__Directions__.
Write out every entry exactly as it stands.

__Provided material__.
------------
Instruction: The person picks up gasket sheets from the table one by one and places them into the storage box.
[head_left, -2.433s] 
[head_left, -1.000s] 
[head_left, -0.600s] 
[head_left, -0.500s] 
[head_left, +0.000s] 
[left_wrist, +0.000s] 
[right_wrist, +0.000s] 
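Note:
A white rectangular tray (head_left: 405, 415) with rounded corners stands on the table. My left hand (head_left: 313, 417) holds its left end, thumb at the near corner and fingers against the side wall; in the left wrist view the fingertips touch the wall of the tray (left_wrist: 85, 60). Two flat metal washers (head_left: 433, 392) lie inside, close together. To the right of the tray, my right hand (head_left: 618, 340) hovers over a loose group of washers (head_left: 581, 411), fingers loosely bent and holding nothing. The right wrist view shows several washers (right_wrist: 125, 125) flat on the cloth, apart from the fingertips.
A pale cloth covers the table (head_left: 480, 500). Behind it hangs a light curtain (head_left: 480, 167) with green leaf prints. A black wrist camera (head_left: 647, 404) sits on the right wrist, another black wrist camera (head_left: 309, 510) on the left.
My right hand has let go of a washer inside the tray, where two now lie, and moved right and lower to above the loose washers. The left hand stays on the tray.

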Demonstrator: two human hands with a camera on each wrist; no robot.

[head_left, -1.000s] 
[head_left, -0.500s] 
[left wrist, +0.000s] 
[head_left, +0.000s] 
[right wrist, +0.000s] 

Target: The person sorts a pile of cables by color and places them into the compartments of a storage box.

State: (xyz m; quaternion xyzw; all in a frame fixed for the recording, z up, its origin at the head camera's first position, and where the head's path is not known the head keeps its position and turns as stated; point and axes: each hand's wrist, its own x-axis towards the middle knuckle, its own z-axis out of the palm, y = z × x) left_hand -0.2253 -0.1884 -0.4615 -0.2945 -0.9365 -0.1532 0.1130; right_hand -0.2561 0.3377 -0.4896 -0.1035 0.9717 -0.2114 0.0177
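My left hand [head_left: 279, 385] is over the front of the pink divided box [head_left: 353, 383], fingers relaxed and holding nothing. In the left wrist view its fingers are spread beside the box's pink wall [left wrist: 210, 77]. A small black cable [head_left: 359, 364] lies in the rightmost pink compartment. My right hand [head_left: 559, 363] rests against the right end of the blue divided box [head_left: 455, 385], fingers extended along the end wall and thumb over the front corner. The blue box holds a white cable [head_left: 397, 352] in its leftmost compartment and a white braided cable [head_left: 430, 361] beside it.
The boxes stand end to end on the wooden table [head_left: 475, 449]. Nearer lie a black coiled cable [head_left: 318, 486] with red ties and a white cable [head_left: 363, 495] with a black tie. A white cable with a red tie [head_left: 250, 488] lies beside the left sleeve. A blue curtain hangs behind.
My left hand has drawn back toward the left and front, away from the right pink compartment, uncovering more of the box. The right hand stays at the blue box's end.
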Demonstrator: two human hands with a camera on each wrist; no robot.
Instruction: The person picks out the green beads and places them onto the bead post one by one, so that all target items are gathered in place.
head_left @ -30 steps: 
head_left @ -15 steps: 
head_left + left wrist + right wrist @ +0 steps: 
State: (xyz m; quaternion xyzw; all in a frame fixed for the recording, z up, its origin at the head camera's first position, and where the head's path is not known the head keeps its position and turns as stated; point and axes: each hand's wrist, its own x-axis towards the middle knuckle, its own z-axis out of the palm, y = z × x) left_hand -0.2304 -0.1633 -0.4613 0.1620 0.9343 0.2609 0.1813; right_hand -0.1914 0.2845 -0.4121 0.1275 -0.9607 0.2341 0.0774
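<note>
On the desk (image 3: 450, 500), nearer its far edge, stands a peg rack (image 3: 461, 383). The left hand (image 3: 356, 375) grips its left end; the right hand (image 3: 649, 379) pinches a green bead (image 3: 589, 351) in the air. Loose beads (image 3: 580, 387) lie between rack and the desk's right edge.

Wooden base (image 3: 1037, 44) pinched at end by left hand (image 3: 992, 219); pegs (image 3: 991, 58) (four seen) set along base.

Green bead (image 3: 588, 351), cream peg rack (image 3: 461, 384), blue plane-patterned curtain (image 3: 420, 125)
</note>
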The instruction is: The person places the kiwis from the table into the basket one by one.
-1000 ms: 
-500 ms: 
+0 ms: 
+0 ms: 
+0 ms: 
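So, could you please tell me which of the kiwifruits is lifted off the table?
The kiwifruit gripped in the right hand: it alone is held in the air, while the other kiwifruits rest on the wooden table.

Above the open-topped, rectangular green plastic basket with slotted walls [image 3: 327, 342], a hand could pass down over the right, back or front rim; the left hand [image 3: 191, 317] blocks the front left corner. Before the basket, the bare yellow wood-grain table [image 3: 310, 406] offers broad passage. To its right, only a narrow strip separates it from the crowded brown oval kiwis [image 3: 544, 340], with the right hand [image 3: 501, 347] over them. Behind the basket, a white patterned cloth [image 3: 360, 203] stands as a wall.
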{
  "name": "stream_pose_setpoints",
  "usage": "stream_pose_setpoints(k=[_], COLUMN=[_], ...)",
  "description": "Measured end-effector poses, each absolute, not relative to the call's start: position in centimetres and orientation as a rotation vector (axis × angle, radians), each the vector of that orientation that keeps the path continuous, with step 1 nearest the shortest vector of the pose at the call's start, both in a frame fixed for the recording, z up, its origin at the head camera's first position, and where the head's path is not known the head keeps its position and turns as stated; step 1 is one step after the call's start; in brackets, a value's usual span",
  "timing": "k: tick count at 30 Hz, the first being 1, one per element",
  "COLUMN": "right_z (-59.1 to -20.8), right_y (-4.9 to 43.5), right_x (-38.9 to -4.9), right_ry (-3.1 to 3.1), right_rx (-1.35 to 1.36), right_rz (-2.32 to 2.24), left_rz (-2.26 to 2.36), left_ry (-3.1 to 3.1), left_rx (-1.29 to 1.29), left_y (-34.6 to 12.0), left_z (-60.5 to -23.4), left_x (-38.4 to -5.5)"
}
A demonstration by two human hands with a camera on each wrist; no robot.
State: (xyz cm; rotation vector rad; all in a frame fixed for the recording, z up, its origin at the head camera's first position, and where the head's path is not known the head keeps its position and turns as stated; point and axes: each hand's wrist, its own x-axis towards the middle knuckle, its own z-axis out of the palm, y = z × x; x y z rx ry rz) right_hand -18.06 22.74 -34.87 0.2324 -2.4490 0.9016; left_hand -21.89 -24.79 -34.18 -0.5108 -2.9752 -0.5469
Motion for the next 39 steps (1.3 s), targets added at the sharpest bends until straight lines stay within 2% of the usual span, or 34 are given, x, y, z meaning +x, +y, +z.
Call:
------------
__Exercise response__.
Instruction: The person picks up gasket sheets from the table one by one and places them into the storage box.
[head_left, -2.433s] 
[head_left, -1.000s] 
[head_left, -0.600s] 
[head_left, -0.500s] 
[head_left, +0.000s] 
[left_wrist, +0.000s] 
[right_wrist, +0.000s] 
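Note:
A white rectangular tray (head_left: 405, 415) with rounded corners stands on the table. My left hand (head_left: 313, 417) holds its left end, thumb at the near corner and fingers against the side wall; in the left wrist view the fingertips touch the wall of the tray (left_wrist: 85, 60). Two flat metal washers (head_left: 433, 392) lie inside, close together. To the right of the tray, my right hand (head_left: 618, 340) hovers over a loose group of washers (head_left: 581, 411), fingers loosely bent and holding nothing. The right wrist view shows several washers (right_wrist: 125, 125) flat on the cloth, apart from the fingertips.
A pale cloth covers the table (head_left: 480, 500). Behind it hangs a light curtain (head_left: 480, 167) with green leaf prints. A black wrist camera (head_left: 647, 404) sits on the right wrist, another black wrist camera (head_left: 309, 510) on the left.
My right hand has let go of a washer inside the tray, where two now lie, and moved right and lower to above the loose washers. The left hand stays on the tray.
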
Demonstrator: two human hands with a camera on each wrist; no robot.

[head_left, -1.000s] 
[head_left, -0.500s] 
[left wrist, +0.000s] 
[head_left, +0.000s] 
[right wrist, +0.000s] 

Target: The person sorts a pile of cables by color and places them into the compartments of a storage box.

State: (xyz m; quaternion xyzw; all in a frame fixed for the recording, z up, its origin at the head camera's first position, and where the head's path is not known the head keeps its position and turns as stated; point and axes: each hand's wrist, its own x-axis towards the middle knuckle, its own z-axis out of the palm, y = z × x) left_hand -0.2253 -0.1884 -0.4615 -0.2945 -0.9365 -0.1532 0.1130; right_hand -0.2561 0.3377 -0.4896 -0.1035 0.9717 -0.2114 0.0177
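My left hand [head_left: 279, 385] is over the front of the pink divided box [head_left: 353, 383], fingers relaxed and holding nothing. In the left wrist view its fingers are spread beside the box's pink wall [left wrist: 210, 77]. A small black cable [head_left: 359, 364] lies in the rightmost pink compartment. My right hand [head_left: 559, 363] rests against the right end of the blue divided box [head_left: 455, 385], fingers extended along the end wall and thumb over the front corner. The blue box holds a white cable [head_left: 397, 352] in its leftmost compartment and a white braided cable [head_left: 430, 361] beside it.
The boxes stand end to end on the wooden table [head_left: 475, 449]. Nearer lie a black coiled cable [head_left: 318, 486] with red ties and a white cable [head_left: 363, 495] with a black tie. A white cable with a red tie [head_left: 250, 488] lies beside the left sleeve. A blue curtain hangs behind.
My left hand has drawn back toward the left and front, away from the right pink compartment, uncovering more of the box. The right hand stays at the blue box's end.
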Demonstrator: two human hands with a camera on each wrist; no robot.
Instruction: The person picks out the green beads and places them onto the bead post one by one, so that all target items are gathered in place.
head_left @ -30 steps: 
head_left @ -15 steps: 
head_left + left wrist + right wrist @ +0 steps: 
State: (xyz m; quaternion xyzw; all in a frame fixed for the recording, z up, its origin at the head camera's first position, and where the head's path is not known the head keeps its position and turns as stated; point and axes: each hand's wrist, its own x-axis towards the middle knuckle, its own z-axis out of the palm, y = z × x) left_hand -0.2304 -0.1633 -0.4613 0.1620 0.9343 0.2609 0.1813; right_hand -0.1914 0.2845 -0.4121 0.1275 -0.9607 0.2341 0.0774
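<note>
On the desk (image 3: 450, 500), nearer its far edge, stands a peg rack (image 3: 461, 383). The left hand (image 3: 356, 375) grips its left end; the right hand (image 3: 649, 379) pinches a green bead (image 3: 589, 351) in the air. Loose beads (image 3: 580, 387) lie between rack and the desk's right edge.

Wooden base (image 3: 1037, 44) pinched at end by left hand (image 3: 992, 219); pegs (image 3: 991, 58) (four seen) set along base.

Green bead (image 3: 588, 351), cream peg rack (image 3: 461, 384), blue plane-patterned curtain (image 3: 420, 125)
</note>
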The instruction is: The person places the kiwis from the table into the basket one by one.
-1000 ms: 
-500 ms: 
+0 ms: 
+0 ms: 
+0 ms: 
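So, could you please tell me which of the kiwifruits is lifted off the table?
The kiwifruit gripped in the right hand: it alone is held in the air, while the other kiwifruits rest on the wooden table.

Above the open-topped, rectangular green plastic basket with slotted walls [image 3: 327, 342], a hand could pass down over the right, back or front rim; the left hand [image 3: 191, 317] blocks the front left corner. Before the basket, the bare yellow wood-grain table [image 3: 310, 406] offers broad passage. To its right, only a narrow strip separates it from the crowded brown oval kiwis [image 3: 544, 340], with the right hand [image 3: 501, 347] over them. Behind the basket, a white patterned cloth [image 3: 360, 203] stands as a wall.
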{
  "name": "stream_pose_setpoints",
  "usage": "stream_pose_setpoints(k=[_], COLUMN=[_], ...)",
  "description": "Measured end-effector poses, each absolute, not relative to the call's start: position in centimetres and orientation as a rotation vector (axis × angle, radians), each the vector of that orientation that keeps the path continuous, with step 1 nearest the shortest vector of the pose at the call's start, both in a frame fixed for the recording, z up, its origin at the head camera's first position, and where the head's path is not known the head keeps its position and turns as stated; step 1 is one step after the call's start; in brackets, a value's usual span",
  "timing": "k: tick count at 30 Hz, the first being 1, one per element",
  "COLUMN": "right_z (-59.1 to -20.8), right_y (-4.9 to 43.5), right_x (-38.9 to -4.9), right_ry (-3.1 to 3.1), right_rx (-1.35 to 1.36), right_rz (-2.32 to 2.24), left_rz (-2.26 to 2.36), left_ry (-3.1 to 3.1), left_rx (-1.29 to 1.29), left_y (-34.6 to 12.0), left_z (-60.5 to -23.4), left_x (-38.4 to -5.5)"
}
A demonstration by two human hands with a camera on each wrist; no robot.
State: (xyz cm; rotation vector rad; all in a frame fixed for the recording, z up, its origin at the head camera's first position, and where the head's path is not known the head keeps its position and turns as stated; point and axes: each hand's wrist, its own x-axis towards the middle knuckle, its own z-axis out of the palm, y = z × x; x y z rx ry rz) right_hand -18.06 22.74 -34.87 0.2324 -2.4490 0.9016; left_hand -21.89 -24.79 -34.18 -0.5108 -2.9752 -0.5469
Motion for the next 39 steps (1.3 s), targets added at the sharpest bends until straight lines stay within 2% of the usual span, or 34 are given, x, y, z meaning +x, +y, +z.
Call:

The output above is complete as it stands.